Foto by Azione Francescana
L’ostensione delle spoglie mortali di San Francesco, nella Basilica di Assisi, è per i credenti un autentico “evento di grazia”, questa la definizione che spesso viene data a riti di questa rilevanza e che, come nel caso specifico, sono accompagnati da un clamore mondiale.
Se appare semplice trovare una definizione rintracciando i termini giusti nel particolarissimo “vocabolario ecclesiale”, è assai più impegnativo rispondere a un’altra domanda: perché? Insomma: perché i frati minori conventuali della cittadina umbra hanno deciso di esporre quel che resta del corpo del loro Fondatore? L’occasione è ben nota: il Poverello d’Assisi morì il 3 ottobre del 1226, ottocento anni fa. Un passaggio di otto secoli al quale è quasi difficile credere considerata l’assoluta modernità del Santo, un “genio” secondo i canoni degli uomini – non si dimentichi il suo ruolo nella nascita della lingua italiana – ma anche colui che, più di ogni altro, ha saputo imitare Gesù fino a rendere evidente, nella sua carne, la definizione di “alter Christus”. Moderno fino al punto che Papa Pio XII, il 18 giugno 1939, lo proclamò patrono d’Italia insieme a Santa Caterina da Siena. In quegli anni difficilissimi e tragici, San Francesco era simbolo dell’unita del Paese. Al Pontefice fu attribuita la definizione, rimasta celebre, “il più santo tra gli italiani, il più italiano tra i santi”. In realtà, come si è evinto da una ricerca storica di Monsignor Felice Accrocca, Vescovo eletto di Assisi-Nocera Umbra-Gualdo Tadino e di Foligno (prima ancora Arcivescovo di Benevento) e tra i maggiori esperti al mondo di francescanesimo, sono parole di Vincenzo Gioberti, sacerdote, teologo, filosofo, patriota e politico. Non cambia la sostanza: è una definizione efficacissima nello spiegare perché Francesco sia il santo patrono d’Italia.

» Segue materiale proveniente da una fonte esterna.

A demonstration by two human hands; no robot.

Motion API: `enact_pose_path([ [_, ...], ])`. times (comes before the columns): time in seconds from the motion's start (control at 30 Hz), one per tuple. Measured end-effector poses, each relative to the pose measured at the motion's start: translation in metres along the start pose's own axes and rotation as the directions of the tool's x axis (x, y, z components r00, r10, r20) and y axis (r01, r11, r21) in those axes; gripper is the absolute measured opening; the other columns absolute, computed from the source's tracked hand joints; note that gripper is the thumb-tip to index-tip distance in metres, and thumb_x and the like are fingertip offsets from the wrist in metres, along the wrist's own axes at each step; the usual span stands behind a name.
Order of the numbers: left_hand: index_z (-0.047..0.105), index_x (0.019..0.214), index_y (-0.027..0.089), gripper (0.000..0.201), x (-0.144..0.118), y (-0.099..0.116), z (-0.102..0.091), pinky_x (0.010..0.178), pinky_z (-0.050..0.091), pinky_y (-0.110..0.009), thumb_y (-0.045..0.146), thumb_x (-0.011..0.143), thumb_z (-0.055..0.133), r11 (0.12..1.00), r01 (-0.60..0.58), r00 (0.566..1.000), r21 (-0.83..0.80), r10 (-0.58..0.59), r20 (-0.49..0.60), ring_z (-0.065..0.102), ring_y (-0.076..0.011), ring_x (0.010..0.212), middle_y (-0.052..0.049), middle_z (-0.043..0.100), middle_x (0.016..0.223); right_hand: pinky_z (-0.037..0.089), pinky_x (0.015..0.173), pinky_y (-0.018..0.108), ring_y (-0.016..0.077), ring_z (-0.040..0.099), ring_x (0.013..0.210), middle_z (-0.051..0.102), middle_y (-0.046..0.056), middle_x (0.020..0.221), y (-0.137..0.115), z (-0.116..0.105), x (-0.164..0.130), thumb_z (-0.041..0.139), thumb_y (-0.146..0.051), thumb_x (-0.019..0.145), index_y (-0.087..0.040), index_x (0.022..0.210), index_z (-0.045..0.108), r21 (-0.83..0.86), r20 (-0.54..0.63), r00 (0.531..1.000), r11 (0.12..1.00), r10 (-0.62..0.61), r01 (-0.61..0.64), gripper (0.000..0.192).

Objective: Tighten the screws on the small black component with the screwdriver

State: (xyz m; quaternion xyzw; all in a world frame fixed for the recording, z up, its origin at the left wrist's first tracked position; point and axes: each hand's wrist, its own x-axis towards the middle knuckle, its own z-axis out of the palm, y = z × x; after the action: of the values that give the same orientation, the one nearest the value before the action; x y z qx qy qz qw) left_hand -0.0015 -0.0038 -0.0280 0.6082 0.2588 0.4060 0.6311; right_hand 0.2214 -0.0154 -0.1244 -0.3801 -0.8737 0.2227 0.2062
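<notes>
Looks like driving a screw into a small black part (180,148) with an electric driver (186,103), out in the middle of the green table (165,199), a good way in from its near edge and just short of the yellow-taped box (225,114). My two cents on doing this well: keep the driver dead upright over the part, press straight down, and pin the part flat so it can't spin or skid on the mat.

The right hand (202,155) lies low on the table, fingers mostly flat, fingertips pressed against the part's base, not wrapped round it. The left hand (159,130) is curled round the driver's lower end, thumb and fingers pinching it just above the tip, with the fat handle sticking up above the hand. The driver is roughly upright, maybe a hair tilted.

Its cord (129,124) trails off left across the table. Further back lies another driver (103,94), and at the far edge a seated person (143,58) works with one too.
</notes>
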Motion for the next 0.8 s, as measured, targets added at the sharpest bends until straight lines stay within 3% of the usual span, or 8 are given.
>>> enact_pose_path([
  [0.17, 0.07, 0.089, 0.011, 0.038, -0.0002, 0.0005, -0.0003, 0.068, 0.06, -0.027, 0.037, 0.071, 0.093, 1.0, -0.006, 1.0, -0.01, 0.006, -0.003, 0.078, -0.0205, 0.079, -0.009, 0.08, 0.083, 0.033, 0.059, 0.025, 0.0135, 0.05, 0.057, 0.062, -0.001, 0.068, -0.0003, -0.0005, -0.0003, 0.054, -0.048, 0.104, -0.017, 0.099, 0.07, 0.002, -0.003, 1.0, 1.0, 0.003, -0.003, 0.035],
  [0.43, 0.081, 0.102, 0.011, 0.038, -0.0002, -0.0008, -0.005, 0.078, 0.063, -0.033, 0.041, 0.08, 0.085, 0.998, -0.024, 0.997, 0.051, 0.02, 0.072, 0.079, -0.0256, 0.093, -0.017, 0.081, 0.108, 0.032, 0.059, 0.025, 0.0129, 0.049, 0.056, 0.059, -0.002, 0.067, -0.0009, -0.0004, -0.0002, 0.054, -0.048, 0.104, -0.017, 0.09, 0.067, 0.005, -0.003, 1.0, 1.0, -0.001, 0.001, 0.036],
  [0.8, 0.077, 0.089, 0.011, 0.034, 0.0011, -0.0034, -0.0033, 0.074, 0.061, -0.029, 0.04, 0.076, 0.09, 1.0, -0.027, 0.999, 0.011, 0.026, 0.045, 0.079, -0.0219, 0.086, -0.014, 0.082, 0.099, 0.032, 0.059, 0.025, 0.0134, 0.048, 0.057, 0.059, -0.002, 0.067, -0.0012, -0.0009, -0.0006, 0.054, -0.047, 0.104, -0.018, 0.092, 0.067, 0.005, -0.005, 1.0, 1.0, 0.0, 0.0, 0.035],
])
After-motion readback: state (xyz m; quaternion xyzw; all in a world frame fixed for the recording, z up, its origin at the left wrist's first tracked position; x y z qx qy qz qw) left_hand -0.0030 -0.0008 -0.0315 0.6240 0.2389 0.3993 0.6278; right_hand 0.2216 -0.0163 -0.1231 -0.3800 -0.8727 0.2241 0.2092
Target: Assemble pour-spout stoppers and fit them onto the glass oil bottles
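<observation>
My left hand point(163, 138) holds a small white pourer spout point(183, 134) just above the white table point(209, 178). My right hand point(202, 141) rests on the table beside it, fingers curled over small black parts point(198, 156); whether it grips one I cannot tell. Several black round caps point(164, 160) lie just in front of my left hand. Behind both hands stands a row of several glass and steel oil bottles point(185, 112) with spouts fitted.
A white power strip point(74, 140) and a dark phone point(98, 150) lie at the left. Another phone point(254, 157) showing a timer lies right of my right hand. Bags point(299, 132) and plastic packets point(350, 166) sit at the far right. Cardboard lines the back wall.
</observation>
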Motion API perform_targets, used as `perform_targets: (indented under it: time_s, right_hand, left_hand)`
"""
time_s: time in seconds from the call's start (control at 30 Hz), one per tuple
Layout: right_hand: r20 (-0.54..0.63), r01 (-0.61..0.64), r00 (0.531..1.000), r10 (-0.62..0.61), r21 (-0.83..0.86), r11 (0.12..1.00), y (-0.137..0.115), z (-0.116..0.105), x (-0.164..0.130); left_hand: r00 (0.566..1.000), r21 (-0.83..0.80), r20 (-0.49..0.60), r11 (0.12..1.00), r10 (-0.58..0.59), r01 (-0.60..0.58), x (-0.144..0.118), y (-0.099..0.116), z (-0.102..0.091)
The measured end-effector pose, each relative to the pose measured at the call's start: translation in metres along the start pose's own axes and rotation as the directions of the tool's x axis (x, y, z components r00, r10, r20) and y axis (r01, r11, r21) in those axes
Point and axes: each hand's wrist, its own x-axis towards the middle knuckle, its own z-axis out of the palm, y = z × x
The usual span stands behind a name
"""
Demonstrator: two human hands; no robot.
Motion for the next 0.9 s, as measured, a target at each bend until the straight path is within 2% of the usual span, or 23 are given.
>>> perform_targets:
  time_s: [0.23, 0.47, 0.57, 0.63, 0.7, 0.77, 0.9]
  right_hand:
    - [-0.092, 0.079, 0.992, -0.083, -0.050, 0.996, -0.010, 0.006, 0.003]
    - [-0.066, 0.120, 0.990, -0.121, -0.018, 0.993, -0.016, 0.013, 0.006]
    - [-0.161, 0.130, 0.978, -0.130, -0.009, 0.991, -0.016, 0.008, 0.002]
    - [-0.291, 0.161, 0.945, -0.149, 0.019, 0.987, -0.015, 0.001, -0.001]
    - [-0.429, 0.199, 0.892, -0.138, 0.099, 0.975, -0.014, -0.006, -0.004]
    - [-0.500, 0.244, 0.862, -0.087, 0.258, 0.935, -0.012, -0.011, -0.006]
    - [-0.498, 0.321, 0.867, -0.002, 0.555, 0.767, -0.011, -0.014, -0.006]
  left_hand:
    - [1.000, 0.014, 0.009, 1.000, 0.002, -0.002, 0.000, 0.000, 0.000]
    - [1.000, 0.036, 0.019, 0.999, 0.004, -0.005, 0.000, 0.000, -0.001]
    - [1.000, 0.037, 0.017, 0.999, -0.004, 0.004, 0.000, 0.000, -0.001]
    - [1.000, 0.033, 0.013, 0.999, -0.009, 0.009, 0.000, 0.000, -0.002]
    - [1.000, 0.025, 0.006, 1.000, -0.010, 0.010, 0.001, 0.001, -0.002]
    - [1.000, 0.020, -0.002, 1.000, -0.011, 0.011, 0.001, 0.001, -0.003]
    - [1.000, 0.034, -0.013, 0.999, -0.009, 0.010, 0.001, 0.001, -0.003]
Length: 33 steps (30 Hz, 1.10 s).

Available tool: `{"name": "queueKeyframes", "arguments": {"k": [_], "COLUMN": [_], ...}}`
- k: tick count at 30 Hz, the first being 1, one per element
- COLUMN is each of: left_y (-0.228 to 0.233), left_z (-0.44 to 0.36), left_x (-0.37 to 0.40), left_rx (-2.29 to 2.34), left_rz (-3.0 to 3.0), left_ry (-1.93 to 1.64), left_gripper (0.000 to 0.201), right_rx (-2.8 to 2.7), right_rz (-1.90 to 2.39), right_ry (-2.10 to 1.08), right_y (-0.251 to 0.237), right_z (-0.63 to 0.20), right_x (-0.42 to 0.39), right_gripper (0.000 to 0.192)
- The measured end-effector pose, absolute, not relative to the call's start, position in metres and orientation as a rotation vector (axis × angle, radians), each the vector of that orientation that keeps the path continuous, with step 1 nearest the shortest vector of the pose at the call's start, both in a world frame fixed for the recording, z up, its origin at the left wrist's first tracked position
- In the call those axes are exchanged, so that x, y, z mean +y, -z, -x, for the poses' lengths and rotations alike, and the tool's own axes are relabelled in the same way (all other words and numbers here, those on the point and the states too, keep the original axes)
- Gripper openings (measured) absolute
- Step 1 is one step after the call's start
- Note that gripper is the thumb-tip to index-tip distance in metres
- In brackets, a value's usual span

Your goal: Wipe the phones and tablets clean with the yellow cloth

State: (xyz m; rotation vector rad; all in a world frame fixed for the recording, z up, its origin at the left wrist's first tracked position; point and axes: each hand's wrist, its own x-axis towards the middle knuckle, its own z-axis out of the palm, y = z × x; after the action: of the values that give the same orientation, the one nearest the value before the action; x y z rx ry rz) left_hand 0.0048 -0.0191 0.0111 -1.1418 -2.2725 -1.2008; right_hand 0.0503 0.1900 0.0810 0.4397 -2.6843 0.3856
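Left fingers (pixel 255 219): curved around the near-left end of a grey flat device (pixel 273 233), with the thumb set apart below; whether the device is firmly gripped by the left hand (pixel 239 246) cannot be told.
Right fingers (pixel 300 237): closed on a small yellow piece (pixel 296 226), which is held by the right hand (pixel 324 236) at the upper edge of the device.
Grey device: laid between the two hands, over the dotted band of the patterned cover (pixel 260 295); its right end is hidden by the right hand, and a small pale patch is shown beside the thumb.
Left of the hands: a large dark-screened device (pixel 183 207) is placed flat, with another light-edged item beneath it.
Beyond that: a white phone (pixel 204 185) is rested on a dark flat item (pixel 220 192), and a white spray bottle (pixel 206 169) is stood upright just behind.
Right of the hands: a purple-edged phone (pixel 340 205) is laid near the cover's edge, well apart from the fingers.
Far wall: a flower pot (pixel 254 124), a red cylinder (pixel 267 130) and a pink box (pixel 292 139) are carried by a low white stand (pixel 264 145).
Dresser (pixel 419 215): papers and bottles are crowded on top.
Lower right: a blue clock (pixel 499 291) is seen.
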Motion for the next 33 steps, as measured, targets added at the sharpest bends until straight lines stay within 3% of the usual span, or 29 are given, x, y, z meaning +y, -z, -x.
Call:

Se l’anniversario è l’occasione per esporre le spoglie di San Francesco, resta la domanda sulle ragioni che abbiano portato i francescani a decidere per l’ostensione, che attrarrà nella chiesa inferiore della Basilica di Assisi centinaia di migliaia di persone (centomila solo nella prima settimana, già questo ci fa comprendere quanto sia amato Francesco). La fede fa pensare al pellegrinaggio fino alla venerazione di quel corpo come al cammino verso un incontro con un santo che, anche dopo aver incontrato “sorella morte corporale”, continua a parlare all’uomo di oggi con parole di pace, di fratellanza, di mitezza, di autentica letizia, di cura del creato, casa comune. La preghiera rende ancora più forte il messaggio eloquente di quel corpo perché – come scrisse lo stesso Francesco nel “Cantico delle Creature” – sono “beati quelli che si troveranno nella tua volontà poiché loro la morte non farà alcun male”. A ben vedere però la fede e la santità non lasciano indifferenti i non credenti, meno abituati a comprendere il valore stesso di una reliquia. L’invito di Francesco, che quei resti mortali consentono di sentire più vicino, è, nella sostanza, rivolto a tutti se è vero che i suoi insegnamenti, se vissuti in maniera piena, portano conseguenze positive nella vita di ciascuno e nella società civile. La pace, per esempio, non è valore dei soli credenti, ma di tutti. Ed è altrettanto evidente che, senza la pace, nulla è possibile all’umanità.
Il segno di Francesco ha lasciato tracce indelebili proprio a Cava de’ Tirreni, dove i frati minori del Santuario di San Francesco e Sant’Antonio è punto di riferimento sin dal 1500. Si racconta che l’instancabile Poverello d’Assisi fu viandante anche nella provincia di Salerno: visitò Amalfi, dove pregò sulle spoglie dell’apostolo Andrea e poi fondò l’antico convento di Santa Maria degli Angeli; ad Agropoli predicò ai pesci da una roccia nel mare che prese il nome di Francesco; e poi ancora visitò Ravello e Vietri sul Mare. È il santo che si mette in cammino consumando i suoi sandali. La Chiesa in uscita, che si mette alla ricerca dei fratelli e delle sorelle, non può che guardare a Francesco.